• PROBLEM TO SOLVE: Transcribe the entire listing, keeping each word as it is.
------------
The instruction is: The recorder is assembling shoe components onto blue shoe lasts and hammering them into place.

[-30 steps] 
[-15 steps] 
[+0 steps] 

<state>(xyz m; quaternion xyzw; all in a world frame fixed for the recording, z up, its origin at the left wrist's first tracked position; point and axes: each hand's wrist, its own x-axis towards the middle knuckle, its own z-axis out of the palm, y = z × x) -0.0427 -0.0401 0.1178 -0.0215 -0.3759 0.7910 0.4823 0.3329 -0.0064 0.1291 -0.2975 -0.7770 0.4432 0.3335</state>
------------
• SOLUTION TO THIS PROBLEM:
The instruction is: The recorder is assembling shoe components onto blue shoe lasts and hammering them into place.

[-30 steps] 
[-15 steps] 
[+0 steps] 

<state>(xyz m; quaternion xyzw; all in a world frame fixed for the recording, z up, its origin at the left wrist's first tracked position; point and axes: each hand's wrist, its own x-axis towards the middle knuckle, its own z-axis out of the palm, y = z × x) -0.0427 -0.0401 0.1178 -0.0215 -0.3759 0.7910 0.4823 0.3329 -0.0064 0.1291 -0.2975 -0.7770 0.4432 0.3335</state>

With that, the output is done.